◆ Exercise instructions:
Give back every line of the material exactly. Skip the pictures.

++++++++++

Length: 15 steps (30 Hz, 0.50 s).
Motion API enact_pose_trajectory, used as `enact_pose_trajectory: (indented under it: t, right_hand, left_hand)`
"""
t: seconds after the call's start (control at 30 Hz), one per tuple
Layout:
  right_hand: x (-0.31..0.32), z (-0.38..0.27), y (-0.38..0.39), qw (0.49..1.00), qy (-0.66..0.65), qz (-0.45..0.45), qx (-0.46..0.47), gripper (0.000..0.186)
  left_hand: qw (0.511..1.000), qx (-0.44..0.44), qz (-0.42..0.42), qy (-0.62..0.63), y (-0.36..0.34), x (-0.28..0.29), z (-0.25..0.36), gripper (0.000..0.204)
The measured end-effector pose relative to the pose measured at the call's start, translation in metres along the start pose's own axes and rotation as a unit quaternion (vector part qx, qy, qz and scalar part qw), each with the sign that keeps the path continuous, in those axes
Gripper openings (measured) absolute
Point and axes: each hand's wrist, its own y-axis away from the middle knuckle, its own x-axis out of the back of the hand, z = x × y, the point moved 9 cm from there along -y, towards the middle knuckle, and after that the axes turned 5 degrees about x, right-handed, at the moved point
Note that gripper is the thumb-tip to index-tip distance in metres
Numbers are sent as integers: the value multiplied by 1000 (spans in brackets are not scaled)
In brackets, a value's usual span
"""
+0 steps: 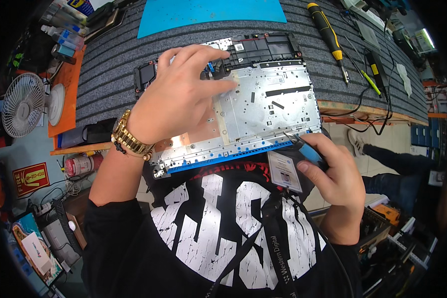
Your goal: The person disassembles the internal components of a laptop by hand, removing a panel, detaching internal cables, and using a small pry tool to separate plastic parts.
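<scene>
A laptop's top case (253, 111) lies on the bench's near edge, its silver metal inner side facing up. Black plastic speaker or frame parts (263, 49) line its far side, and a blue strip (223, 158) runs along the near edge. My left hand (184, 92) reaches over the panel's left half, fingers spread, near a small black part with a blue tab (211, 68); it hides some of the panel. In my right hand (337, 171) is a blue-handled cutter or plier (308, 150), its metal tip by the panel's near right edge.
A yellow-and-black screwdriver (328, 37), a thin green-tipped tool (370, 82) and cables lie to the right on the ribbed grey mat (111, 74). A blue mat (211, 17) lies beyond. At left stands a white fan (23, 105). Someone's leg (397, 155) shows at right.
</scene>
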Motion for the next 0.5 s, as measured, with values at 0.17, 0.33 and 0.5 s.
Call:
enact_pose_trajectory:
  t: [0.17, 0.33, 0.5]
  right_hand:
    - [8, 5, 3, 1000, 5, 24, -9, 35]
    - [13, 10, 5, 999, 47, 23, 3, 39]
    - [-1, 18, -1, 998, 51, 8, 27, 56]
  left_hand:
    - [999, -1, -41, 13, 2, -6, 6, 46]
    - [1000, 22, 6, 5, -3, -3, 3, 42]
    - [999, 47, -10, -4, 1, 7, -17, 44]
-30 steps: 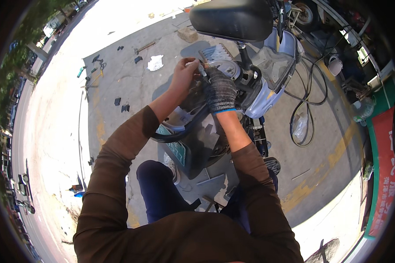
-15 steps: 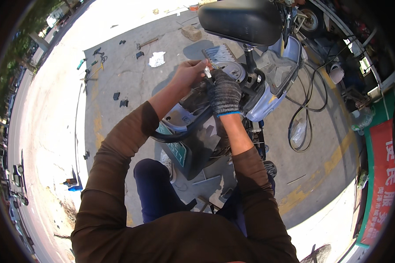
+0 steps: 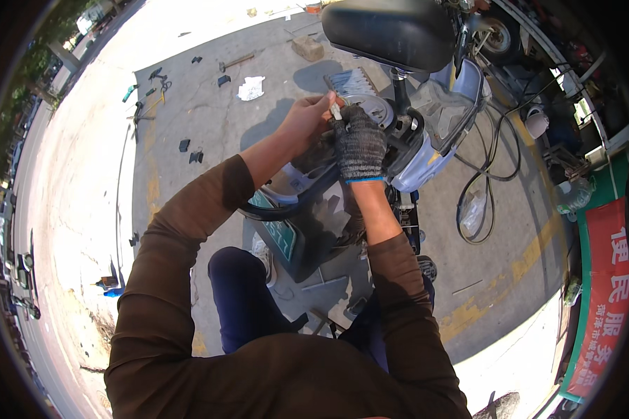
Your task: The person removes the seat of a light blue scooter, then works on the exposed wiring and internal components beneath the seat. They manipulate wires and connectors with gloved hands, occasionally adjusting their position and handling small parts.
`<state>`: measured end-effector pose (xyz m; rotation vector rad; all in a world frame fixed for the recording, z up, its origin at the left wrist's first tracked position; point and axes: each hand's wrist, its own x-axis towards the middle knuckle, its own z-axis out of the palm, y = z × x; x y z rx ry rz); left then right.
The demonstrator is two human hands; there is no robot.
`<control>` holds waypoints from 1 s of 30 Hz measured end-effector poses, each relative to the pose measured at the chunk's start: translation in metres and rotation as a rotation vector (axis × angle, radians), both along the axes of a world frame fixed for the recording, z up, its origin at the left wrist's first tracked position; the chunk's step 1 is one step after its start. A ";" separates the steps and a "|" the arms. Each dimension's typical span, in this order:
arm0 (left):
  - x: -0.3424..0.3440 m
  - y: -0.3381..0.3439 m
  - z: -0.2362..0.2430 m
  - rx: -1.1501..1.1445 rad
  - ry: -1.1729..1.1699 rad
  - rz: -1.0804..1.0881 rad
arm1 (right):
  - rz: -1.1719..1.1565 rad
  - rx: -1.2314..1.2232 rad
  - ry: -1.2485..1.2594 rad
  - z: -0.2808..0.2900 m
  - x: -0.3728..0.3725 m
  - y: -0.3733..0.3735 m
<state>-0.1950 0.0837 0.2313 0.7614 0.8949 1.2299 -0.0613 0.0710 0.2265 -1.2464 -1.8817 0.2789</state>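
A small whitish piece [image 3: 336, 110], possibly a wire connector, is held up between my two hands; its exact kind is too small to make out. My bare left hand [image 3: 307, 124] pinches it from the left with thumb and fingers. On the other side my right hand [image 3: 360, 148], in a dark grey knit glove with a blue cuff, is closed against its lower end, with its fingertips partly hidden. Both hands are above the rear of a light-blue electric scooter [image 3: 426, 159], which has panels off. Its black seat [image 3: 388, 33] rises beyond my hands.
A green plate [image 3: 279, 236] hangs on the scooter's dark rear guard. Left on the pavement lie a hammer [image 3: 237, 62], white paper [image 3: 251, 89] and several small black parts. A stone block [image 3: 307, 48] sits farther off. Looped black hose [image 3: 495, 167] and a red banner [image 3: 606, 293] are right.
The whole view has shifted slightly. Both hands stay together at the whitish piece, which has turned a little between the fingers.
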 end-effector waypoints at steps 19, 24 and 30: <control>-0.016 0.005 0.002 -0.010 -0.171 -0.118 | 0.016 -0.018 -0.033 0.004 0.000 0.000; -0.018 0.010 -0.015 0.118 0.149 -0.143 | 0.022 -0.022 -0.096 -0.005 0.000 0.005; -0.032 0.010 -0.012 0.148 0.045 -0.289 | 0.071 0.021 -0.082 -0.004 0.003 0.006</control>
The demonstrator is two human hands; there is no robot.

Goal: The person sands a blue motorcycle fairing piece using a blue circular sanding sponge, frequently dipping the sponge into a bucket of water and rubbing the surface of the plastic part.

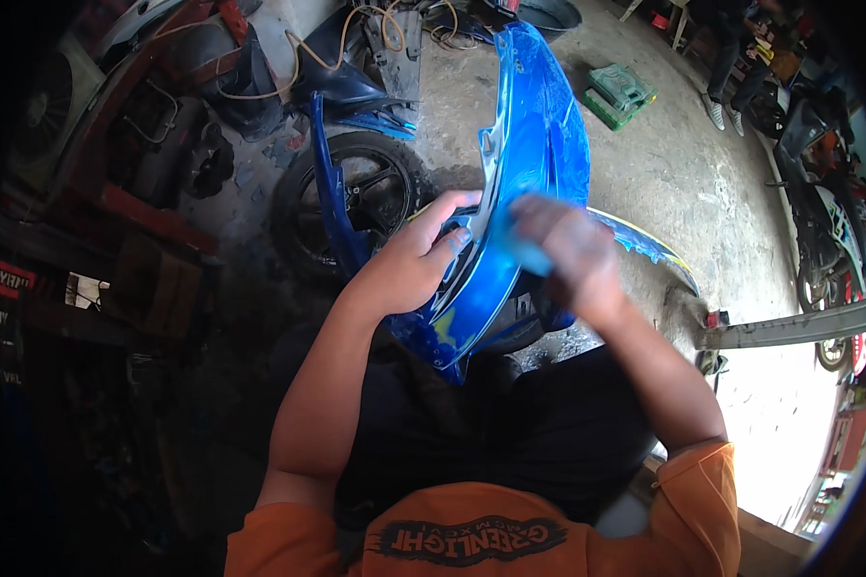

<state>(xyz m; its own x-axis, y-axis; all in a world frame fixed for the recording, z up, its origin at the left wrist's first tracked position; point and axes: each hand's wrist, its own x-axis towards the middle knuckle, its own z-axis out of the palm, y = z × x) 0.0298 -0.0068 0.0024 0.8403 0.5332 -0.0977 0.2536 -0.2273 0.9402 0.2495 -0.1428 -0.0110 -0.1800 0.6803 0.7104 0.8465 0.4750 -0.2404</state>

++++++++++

◆ Reply:
Length: 15 steps (30 Hz, 0.50 s).
Motion API enact_pose_trajectory, used as `enact_pose_trajectory: (indented under it: t, right_hand, left_hand)`
"""
t: seconds after the call's start (control at 30 Hz), one per tuple
Layout:
  right_hand: x (-0.31..0.32), z (-0.38..0.27), y (-0.38..0.39), qw (0.49..1.00), qy (-0.66..0.65), qz (-0.45..0.45), qx (-0.46..0.47), gripper (0.000..0.186)
  left_hand: qw (0.511..1.000), qx (-0.44..0.44), qz (-0.42..0.42), qy (-0.62..0.63), y (-0.36..0.34), x (-0.28..0.29), z (-0.25..0.36), gripper (0.000..0.204)
The measured end-effector pose relative to the pose measured at the call's start, translation in metres along the start pose's own axes and rotation as a unit quaternion (vector part qx, qy, qz and scalar part qw), each with the sign that keeps the path continuous, in those axes
Gripper openings (measured) absolute
Point and axes: each hand's wrist, its own y-axis away from the middle knuckle, its own x-axis out of the back of the hand, z = x × y, the point moved 9 cm from there along -y, towards the middle knuckle, and after that the axes turned 5 degrees about x, right-handed, at the moved point
Note that gripper is the thumb-tip to index-tip distance in metres
Numbers are sent as integers: the value multiplied by 1000 (spans in brackets are not scaled)
In brackets, a value's usual span
"""
+0 steps: 
Your goal: The person disassembles the internal components of a laptop by hand, removing a panel, detaching internal cables, and using a small pry tool to separate plastic parts.
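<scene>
A laptop's top case (253, 111) lies on the bench's near edge, its silver metal inner side facing up. Black plastic speaker or frame parts (263, 49) line its far side, and a blue strip (223, 158) runs along the near edge. My left hand (184, 92) reaches over the panel's left half, fingers spread, near a small black part with a blue tab (211, 68); it hides some of the panel. In my right hand (337, 171) is a blue-handled cutter or plier (308, 150), its metal tip by the panel's near right edge.
A yellow-and-black screwdriver (328, 37), a thin green-tipped tool (370, 82) and cables lie to the right on the ribbed grey mat (111, 74). A blue mat (211, 17) lies beyond. At left stands a white fan (23, 105). Someone's leg (397, 155) shows at right.
</scene>
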Motion for the next 0.5 s, as measured, with values at 0.17, 0.33 and 0.5 s.
Call:
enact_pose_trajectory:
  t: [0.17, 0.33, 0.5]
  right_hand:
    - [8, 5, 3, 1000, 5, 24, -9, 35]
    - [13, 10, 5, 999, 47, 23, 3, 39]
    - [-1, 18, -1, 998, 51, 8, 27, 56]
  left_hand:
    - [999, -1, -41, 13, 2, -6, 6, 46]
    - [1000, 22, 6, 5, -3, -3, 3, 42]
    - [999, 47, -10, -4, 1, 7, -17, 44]
-30 steps: 
-15 steps: 
+0 steps: 
Your task: The person removes the seat of a light blue scooter, then works on the exposed wiring and internal components beneath the seat. They manipulate wires and connectors with gloved hands, occasionally adjusting their position and handling small parts.
`<state>`: measured end-effector pose (xyz m; rotation vector rad; all in a world frame fixed for the recording, z up, its origin at the left wrist's first tracked position; point and axes: each hand's wrist, its own x-axis towards the middle knuckle, its own z-axis out of the palm, y = z × x; x y z rx ry rz); left then right.
The demonstrator is two human hands; there is no robot.
`<control>` holds waypoints from 1 s of 30 Hz measured end-effector poses, each relative to the pose measured at the chunk's start: translation in metres and rotation as a rotation vector (axis × angle, radians), both along the axes of a world frame fixed for the recording, z up, its origin at the left wrist's first tracked position; the chunk's step 1 is one step after its start. A ";" separates the steps and a "|" the arms. Each dimension's typical span, in this order:
arm0 (left):
  - x: -0.3424..0.3440 m
  - y: -0.3381..0.3439 m
  - z: -0.2362..0.2430 m
  - rx: -1.1501..1.1445 rad
  - ry: -1.1729..1.1699 rad
  - rz: -1.0804..1.0881 rad
arm1 (right):
  - rz: -1.1719..1.1565 rad
  - rx: -1.2314..1.2232 rad
  - ry: -1.2485..1.2594 rad
  - z: -0.2808..0.2900 m
  - x: -0.3728..0.3725 m
  - y: -0.3733..0.3735 m
<state>-0.1950 0.0837 0.2313 0.7614 0.8949 1.2299 -0.0613 0.0710 0.2265 -1.2464 -1.8817 0.2789</state>
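A small whitish piece [image 3: 336, 110], possibly a wire connector, is held up between my two hands; its exact kind is too small to make out. My bare left hand [image 3: 307, 124] pinches it from the left with thumb and fingers. On the other side my right hand [image 3: 360, 148], in a dark grey knit glove with a blue cuff, is closed against its lower end, with its fingertips partly hidden. Both hands are above the rear of a light-blue electric scooter [image 3: 426, 159], which has panels off. Its black seat [image 3: 388, 33] rises beyond my hands.
A green plate [image 3: 279, 236] hangs on the scooter's dark rear guard. Left on the pavement lie a hammer [image 3: 237, 62], white paper [image 3: 251, 89] and several small black parts. A stone block [image 3: 307, 48] sits farther off. Looped black hose [image 3: 495, 167] and a red banner [image 3: 606, 293] are right.
The whole view has shifted slightly. Both hands stay together at the whitish piece, which has turned a little between the fingers.
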 end-effector waypoints at steps 19, 24 and 30: <control>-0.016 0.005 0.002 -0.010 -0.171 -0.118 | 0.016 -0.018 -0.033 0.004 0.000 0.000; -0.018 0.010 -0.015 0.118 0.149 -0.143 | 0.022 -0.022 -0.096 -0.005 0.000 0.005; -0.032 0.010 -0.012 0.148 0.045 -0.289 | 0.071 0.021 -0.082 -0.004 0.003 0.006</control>
The demonstrator is two human hands; there is no robot.

Goal: The person sands a blue motorcycle fairing piece using a blue circular sanding sponge, frequently dipping the sponge into a bucket of water and rubbing the surface of the plastic part.


<state>(xyz m; its own x-axis, y-axis; all in a world frame fixed for the recording, z up, its origin at the left wrist's first tracked position; point and axes: each hand's wrist, its own x-axis towards the middle knuckle, its own z-axis out of the palm, y = z × x) 0.0298 -0.0068 0.0024 0.8403 0.5332 -0.0977 0.2536 -0.2273 0.9402 0.2495 -0.1428 -0.0110 -0.1800 0.6803 0.7104 0.8465 0.4750 -0.2404</state>

This output requires no further additions.